--- What you have to do ---
Return all lines of the data in which the string "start" occurs.

--- Information shown ---

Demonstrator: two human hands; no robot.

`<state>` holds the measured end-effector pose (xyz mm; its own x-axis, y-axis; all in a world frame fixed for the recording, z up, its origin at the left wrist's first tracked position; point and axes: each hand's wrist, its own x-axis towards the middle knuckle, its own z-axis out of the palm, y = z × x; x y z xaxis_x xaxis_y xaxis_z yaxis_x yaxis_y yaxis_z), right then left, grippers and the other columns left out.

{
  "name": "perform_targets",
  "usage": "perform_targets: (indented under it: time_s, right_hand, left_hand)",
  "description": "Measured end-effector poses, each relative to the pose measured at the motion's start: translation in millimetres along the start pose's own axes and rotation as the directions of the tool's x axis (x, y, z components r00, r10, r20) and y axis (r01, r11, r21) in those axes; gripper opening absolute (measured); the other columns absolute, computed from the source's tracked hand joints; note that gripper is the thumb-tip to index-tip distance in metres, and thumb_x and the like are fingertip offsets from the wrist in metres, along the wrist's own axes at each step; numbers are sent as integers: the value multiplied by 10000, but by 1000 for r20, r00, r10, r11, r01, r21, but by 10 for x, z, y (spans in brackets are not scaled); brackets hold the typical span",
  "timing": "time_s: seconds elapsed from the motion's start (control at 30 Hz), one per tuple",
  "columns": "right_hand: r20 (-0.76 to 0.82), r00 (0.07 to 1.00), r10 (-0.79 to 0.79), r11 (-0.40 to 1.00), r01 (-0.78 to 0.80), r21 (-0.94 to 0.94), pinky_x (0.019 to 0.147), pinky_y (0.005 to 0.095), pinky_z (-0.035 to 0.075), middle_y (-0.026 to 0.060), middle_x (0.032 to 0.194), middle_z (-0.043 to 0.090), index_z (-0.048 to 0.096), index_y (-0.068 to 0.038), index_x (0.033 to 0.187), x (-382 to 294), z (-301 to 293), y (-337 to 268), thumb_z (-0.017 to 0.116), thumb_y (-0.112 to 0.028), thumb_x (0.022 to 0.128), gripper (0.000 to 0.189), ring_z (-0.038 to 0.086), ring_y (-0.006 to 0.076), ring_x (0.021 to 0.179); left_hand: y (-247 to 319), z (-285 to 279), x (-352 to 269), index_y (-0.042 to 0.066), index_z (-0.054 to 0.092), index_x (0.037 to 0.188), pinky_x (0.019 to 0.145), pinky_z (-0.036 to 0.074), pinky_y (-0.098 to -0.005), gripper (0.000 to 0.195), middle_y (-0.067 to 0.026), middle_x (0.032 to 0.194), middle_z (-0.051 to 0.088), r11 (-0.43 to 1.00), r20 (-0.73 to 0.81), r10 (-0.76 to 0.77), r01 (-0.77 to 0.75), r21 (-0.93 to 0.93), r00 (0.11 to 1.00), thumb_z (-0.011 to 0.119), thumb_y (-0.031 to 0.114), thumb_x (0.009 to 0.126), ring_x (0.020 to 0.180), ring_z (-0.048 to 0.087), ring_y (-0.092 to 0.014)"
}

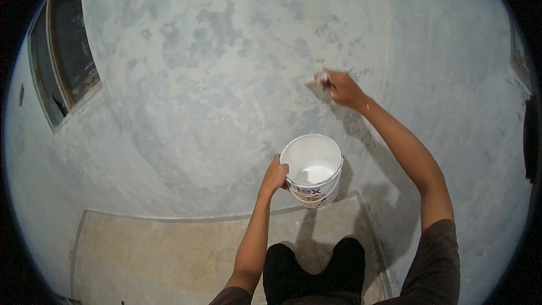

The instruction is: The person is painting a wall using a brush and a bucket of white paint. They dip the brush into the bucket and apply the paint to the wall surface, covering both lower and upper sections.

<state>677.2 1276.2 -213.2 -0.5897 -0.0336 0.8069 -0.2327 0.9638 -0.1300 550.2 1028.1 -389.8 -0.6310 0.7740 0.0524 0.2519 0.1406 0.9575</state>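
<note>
My left hand [276, 176] grips the rim of a white plastic paint bucket [315, 192], with the thumb over the edge. White paint [318, 173] lies in the bottom of the bucket, and its outside bears printed writing. Higher up and to the right, my right hand [338, 86] is closed around a paintbrush [312, 81]. The brush's bristles point left and appear to meet the wall; blur and my fingers hide most of its handle. The wall [199, 106] ahead is grey with patchy whitish areas.
A tiled floor [169, 250] with a grey border runs along the wall's foot. A dark window with a wooden frame [63, 51] is set at the upper left. Another wall [449, 93] meets this one on the right. A dark object [532, 140] hugs the right rim.
</note>
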Motion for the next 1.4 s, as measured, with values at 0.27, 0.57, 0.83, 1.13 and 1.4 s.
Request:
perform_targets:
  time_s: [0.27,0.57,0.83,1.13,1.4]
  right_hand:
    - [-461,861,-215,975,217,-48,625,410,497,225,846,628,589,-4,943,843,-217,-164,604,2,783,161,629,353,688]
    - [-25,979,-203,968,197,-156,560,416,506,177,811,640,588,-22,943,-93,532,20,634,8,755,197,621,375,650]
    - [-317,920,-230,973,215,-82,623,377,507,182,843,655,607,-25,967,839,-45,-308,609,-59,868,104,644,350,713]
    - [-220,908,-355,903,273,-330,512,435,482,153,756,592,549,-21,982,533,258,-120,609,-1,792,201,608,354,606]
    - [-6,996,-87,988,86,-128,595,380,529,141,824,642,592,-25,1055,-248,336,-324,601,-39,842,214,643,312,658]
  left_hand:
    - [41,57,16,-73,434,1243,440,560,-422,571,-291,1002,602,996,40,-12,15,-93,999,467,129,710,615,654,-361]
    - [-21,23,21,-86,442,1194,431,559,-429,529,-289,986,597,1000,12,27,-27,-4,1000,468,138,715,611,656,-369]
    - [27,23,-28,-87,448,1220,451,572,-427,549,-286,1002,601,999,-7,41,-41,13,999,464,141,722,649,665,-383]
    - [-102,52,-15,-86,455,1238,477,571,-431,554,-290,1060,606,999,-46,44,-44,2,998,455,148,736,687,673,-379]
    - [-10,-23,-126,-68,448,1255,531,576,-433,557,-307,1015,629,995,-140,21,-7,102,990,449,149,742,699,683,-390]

--- Expected answer ---
  "description": "Measured end-effector poses, each relative to the pose measured at the motion's start: translation in millimetres along the start pose's own axes and rotation as the directions of the tool's x axis (x, y, z components r00, r10, r20) and y axis (r01, r11, r21) in those axes; gripper opening absolute (measured); the other columns absolute, computed from the source's tracked hand joints; note that gripper is the thumb-tip to index-tip distance in metres, and thumb_x and the like are fingertip offsets from the wrist in metres, along the wrist's own axes at each step; numbers are sent as integers: the value multiplied by 10000, but by 1000 for r20, r00, r10, r11, r01, r21, but by 10 for x, z, y (spans in brackets are not scaled); brackets hold the typical span",
  "timing": "time_s: seconds elapsed from the motion's start (control at 30 Hz), one per tuple",

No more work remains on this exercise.